Looking at the diagram attached to the original entry the distances from the QPDs to the waist position
are L_QPDA_WAIST = 0.0434 and L_QPDA_WAIST = 0.484. Taking the inverse matrices of the right hand side,
we obtain
| V_POS | | 0.845 -0.0985 | | (H1:OMC-ASC_QPD_A_PIT_OUT) |
| | propto | | | |
| V_ANG | | -1.75 2.27 | | (H1:OMC-ASC_QPD_B_PIT_OUT) |
| H_POS | | 0.845 0.0985 | | (H1:OMC-ASC_QPD_A_YAW_OUT) |
| | propto | | | |
| H_ANG | | -1.75 -2.27 | | (H1:OMC-ASC_QPD_B_YAW_OUT) |
i.e.
| H_POS | | 0 0 0.845 0.0985 | | (H1:OMC-ASC_QPD_A_PIT_OUT) |
| V_POS | | 0.845 -0.0985 0 0 | | (H1:OMC-ASC_QPD_B_PIT_OUT) |
| | propto | | | |
| H_ANG | | 0 0 -1.75 -2.27 | | (H1:OMC-ASC_QPD_A_YAW_OUT) |
| V_ANG | | -1.75 2.27 0 0 | | (H1:OMC-ASC_QPD_B_YAW_OUT) |
This matrix is defined as IN.
4. Actuator selection
Which mirror combination we should use? Nic and Dan checked Gouy phase at the location of the mirrors.

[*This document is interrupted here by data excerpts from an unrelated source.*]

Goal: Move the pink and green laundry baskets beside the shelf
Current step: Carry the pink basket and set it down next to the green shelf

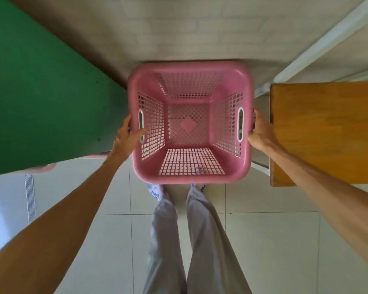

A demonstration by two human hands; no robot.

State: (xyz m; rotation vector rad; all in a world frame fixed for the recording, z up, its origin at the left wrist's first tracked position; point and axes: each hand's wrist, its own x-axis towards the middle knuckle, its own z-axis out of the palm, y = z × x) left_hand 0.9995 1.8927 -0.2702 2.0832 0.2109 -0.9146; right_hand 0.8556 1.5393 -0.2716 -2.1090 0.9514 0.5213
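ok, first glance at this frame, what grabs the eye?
The pink basket, dead centre and empty, seen from straight above with a hand on each side: the left hand at its left handle slot, the right hand against its right rim. Next, the big green surface filling the left side, and the wooden shelf top right beside the basket on the right.

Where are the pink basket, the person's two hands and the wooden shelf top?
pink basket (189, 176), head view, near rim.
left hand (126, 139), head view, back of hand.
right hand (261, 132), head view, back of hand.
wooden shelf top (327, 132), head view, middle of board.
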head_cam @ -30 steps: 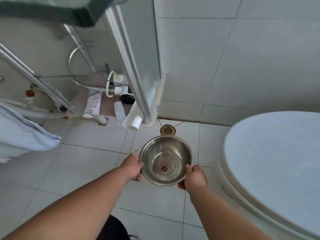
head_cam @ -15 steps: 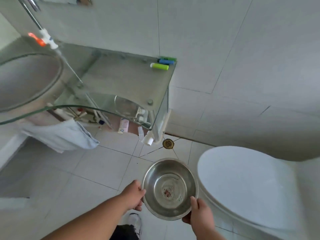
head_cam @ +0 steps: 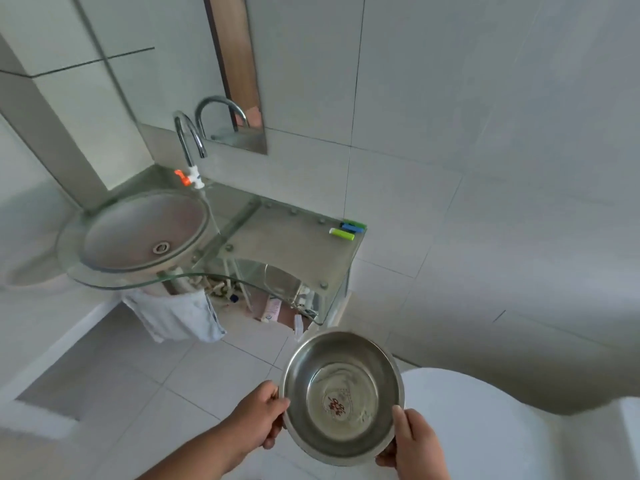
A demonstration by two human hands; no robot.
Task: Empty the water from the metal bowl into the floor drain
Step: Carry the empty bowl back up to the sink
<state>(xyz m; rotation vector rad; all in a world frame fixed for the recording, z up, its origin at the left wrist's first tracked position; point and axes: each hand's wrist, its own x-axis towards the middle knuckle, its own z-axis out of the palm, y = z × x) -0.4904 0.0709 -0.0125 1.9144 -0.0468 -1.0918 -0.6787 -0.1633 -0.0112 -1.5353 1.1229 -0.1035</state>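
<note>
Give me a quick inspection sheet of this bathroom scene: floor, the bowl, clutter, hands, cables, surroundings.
Surface: pale tiled floor; the drain is not visible.
Job's things: metal bowl held nearly level, a little residue at its bottom.
Clutter: green and blue items on the glass shelf; white cloth hanging under the basin.
Grippers: left hand and right hand both grip the bowl's rim.
Cables: nothing seen.
Surroundings: curved tap, mirror, white toilet lid, tiled wall.

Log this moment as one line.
bowl: upright, looks emptied | left hand, right hand: gripping rim | drain: not visible | toilet: lid closed
</note>
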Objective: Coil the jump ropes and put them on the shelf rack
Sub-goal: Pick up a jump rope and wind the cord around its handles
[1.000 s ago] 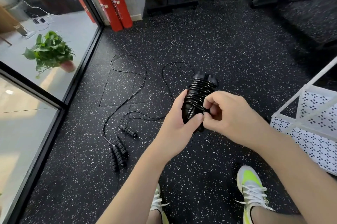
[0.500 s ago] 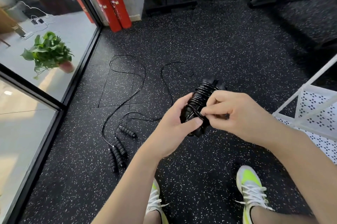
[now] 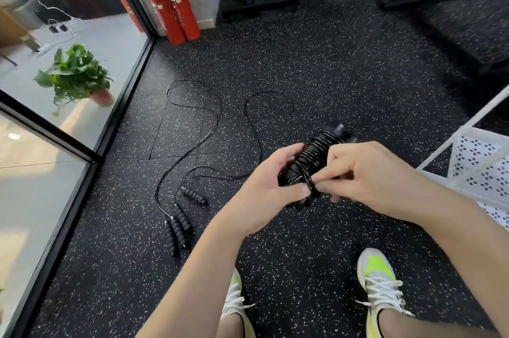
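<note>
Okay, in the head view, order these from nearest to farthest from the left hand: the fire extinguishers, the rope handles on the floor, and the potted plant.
From the left hand:
1. Rope handles on the floor, just down-left of it.
2. Potted plant, far left behind the glass.
3. Fire extinguishers, at the back wall.

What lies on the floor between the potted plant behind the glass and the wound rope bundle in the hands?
In the head view: loose jump ropes, their cords looping over the speckled floor, handles lying nearer the person.

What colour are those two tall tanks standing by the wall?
The fire extinguishers are bright red, seen best near the top of the head view.
</note>
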`<state>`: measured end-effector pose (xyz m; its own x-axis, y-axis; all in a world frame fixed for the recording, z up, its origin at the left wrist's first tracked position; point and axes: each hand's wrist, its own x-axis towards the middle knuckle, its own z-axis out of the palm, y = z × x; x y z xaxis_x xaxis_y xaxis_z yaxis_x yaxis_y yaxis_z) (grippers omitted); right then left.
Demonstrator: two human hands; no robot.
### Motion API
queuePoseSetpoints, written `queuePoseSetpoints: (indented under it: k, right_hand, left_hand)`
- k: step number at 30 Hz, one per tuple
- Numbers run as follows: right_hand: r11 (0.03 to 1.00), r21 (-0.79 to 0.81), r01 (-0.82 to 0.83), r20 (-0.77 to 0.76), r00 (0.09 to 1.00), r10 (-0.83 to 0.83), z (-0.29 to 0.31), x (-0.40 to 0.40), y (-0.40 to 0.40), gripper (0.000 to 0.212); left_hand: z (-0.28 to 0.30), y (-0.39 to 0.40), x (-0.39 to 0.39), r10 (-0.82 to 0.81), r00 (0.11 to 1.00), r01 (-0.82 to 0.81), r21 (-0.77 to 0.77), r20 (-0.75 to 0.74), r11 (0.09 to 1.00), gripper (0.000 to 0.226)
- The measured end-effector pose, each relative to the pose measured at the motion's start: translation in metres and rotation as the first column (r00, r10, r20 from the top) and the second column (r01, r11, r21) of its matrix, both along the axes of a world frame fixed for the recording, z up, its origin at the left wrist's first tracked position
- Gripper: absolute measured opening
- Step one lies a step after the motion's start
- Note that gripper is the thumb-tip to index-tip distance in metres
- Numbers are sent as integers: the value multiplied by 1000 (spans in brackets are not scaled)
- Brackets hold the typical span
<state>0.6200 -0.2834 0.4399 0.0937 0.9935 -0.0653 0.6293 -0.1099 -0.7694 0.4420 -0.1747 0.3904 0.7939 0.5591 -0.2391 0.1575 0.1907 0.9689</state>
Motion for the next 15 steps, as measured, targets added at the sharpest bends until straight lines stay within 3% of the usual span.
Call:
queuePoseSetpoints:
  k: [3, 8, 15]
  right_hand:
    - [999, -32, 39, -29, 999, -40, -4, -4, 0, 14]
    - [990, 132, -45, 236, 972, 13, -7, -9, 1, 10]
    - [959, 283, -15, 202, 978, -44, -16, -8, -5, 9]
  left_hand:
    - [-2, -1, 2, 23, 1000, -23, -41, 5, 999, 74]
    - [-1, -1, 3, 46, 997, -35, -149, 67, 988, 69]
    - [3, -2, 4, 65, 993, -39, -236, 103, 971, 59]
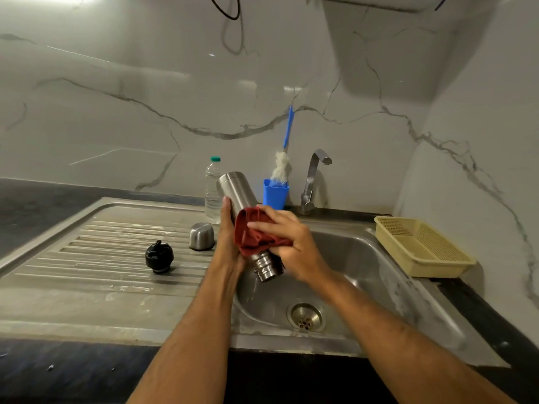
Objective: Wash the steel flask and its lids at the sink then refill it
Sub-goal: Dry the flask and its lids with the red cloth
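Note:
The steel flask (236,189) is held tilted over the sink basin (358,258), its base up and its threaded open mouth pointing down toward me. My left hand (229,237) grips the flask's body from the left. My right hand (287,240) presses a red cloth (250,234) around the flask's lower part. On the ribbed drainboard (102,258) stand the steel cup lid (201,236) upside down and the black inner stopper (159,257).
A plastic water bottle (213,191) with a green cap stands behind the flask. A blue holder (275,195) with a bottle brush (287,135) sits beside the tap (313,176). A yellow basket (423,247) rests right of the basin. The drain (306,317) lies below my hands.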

That suggested that OM2 and OM3 has -70deg and +70deg with regard to the Gouy phase at OM1. Therefore
we decided to use OM1 and OM3. That means we convert 4 inputs to 6 outputs using the following ACT matrix.
| 1 0 0 0 |
| 0 0 0 0 |
| 0 1 0 0 |
ACT = | |
| 0 0 1 0 |
| 0 0 0 0 |
| 0 0 0 1 |
5. Output matrix
Now we want to set the output matrix to make the roundtrip open loop matrix diagonal.
That means we want to make
IN.T.ACT.OUT = I
i.e.
OUT = Inverse(IN.T.ACT)
We want to make the actuation orthogonal in terms of the POS/ANG basis. In order to obtain the
actuation matrix, we need to take the inverse of the product of the matrix in 3. and 1.
OUT = Inverse[IN.T] =
| 0 -1019 0 410 |
| 0 - 369 0 -781 |
| -405 0 214 0 |
| -301 0 -392 0 |
The actual output matrix of the MEDM screen is a combination of ACT and OUT, that is
| 0 -1019 0 410 |
| 0 0 0 0 |
| 0 - 369 0 -781 |
ACT.OUT = | |
| -405 0 214 0 |
| 0 0 0 0 |
| -301 0 -392 0 |
6. Servo control
The servo filter did not have the slow integrator which suppresses the DC component.
An integrator below 0.1Hz was added to FM6.